Pyakurel also proposed to outsource the supervising agency to make it more professional and effective.
Another economist Dr Dilli Raj Khanal defended the budget saying that in the country with a large number of downtrodden population like Nepal, the annual budget has to balance the trade-off between providing equality and growth, that is why, the budget appear to be distributive to some.
“The budget giving utmost importance to co-operative will substantiate the message that depositing funds at cooperatives are safer than in banks and financial institutions,” CEO of Lumbini Bank Shovan Dev Pant, said, adding that it could lead to disaster.
Vice president of Confederation of Nepalese Industries (CNI) Hari Bhakta Sharma lamented that budget has no provision to improve competitiveness of manufacturing industries.
“Domestic industries are lacking competitiveness since last some years due to overwhelming power crisis, labour unrest and absence of innovation that has caused flight of entrepreneurs,” he said.
Similarly, president of Nepal Chamber of Commerce Suresh Basnet appreciated budget for effectively addressing liquidity problem by introducing the provision of negative declaration of income source.
“However, by giving precedence to the co-operative, the budget has demeaned the role of private sector that contributes almost 80 per cent of economic activities,” he said, cautioning that the private sector will be further discouraged as co-operative will stand as their competitors.
Central Bank has no fund to refinance
KATHMANDU: Prof Dr Bishwambher Pyakurel said that there are 17 more financial institutions seeking special refinancing from the central bank. “The central bank has already refinanced Rs 4.37 billion to financial institutions,” he said, adding that the central bank has now left with only Rs 0.63 billion from its total of Rs 5 billion fund.

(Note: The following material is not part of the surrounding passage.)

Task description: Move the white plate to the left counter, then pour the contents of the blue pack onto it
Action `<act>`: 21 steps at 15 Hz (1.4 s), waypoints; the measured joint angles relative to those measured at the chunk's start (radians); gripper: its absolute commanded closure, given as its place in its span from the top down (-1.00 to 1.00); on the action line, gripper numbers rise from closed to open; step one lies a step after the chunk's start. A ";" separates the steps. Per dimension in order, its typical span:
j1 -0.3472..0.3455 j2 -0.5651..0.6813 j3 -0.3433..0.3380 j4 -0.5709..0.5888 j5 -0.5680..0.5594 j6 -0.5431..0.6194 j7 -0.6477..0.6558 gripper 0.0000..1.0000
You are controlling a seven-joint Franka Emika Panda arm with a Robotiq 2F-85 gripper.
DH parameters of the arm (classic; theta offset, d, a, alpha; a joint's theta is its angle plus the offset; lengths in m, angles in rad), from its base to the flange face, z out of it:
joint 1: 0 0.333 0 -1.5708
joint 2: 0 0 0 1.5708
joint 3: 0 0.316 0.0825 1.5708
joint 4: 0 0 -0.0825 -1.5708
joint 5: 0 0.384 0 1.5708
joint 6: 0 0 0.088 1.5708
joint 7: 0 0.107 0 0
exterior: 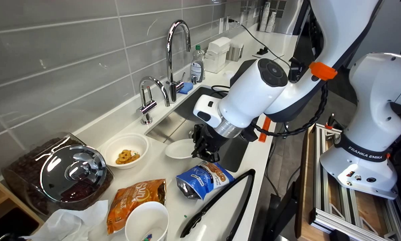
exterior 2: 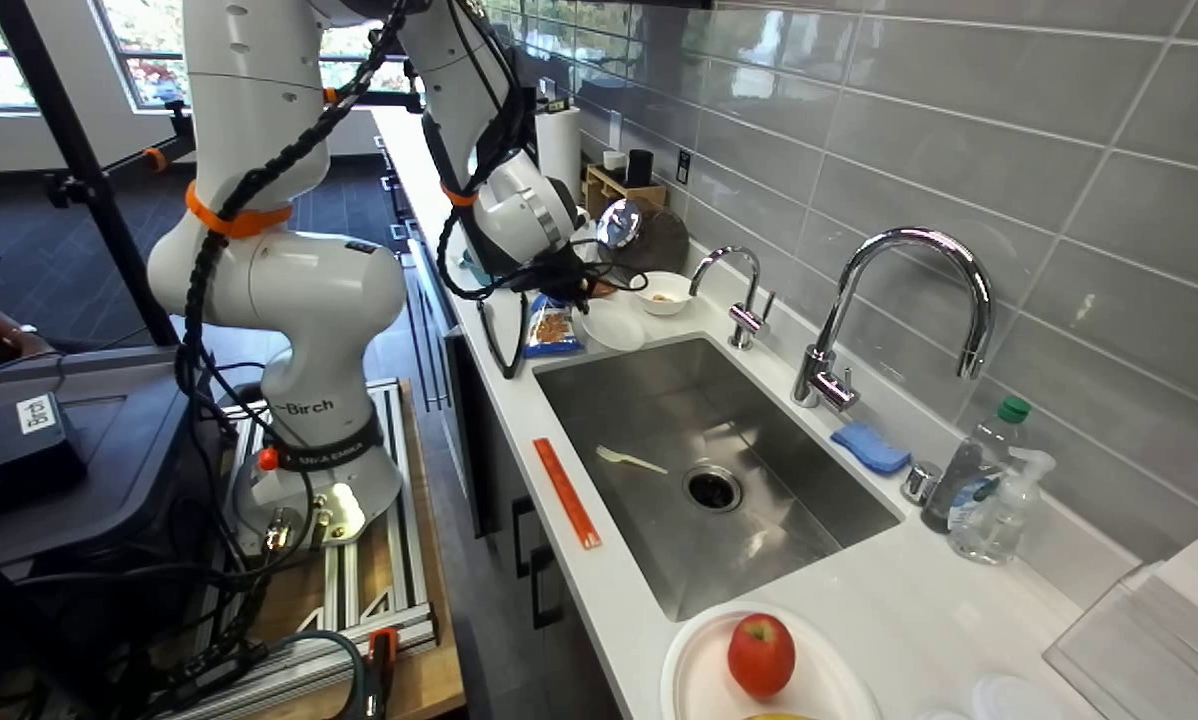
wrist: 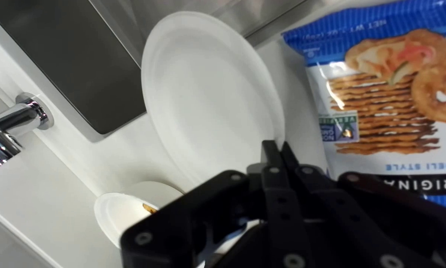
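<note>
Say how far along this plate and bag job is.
Done: the end effector appears shut on the rim of the plate. In hand: the move; the plate is near the sink, lifted or resting unclear. Remaining: releasing it on the left counter, then pouring; it looks bare, the blue bag ungripped.

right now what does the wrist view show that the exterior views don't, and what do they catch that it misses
Only the wrist view: the gripper clearly seen closed on the rim of the white plate, and a readable "verified" label on the blue pack.

Only the exterior views: a blue sponge, the arm's base and a red apple.

Shared: the white plate, the blue pack, the white bowl and the steel sink; the gripper too, though less clearly from outside.
</note>
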 measured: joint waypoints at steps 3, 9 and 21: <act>0.000 0.000 0.000 0.000 0.000 0.000 0.000 -0.99; -0.001 0.018 0.009 0.001 0.000 0.000 -0.024 -0.99; -0.065 0.149 0.140 0.119 0.025 0.087 -0.110 -0.99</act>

He also informed that the total deposits with the class A, B and C financial institutions — commercial banks, development banks and finance companies — stands at Rs 882.68 billion, whereas their lending stands at Rs 692.10 billion. Some Rs 100 billion is with cooperatives and Rs 300 billion is out of the banking channel, he said, adding that unstable policy has dried up the money from the formal channel to the semi-and infornmal sectors.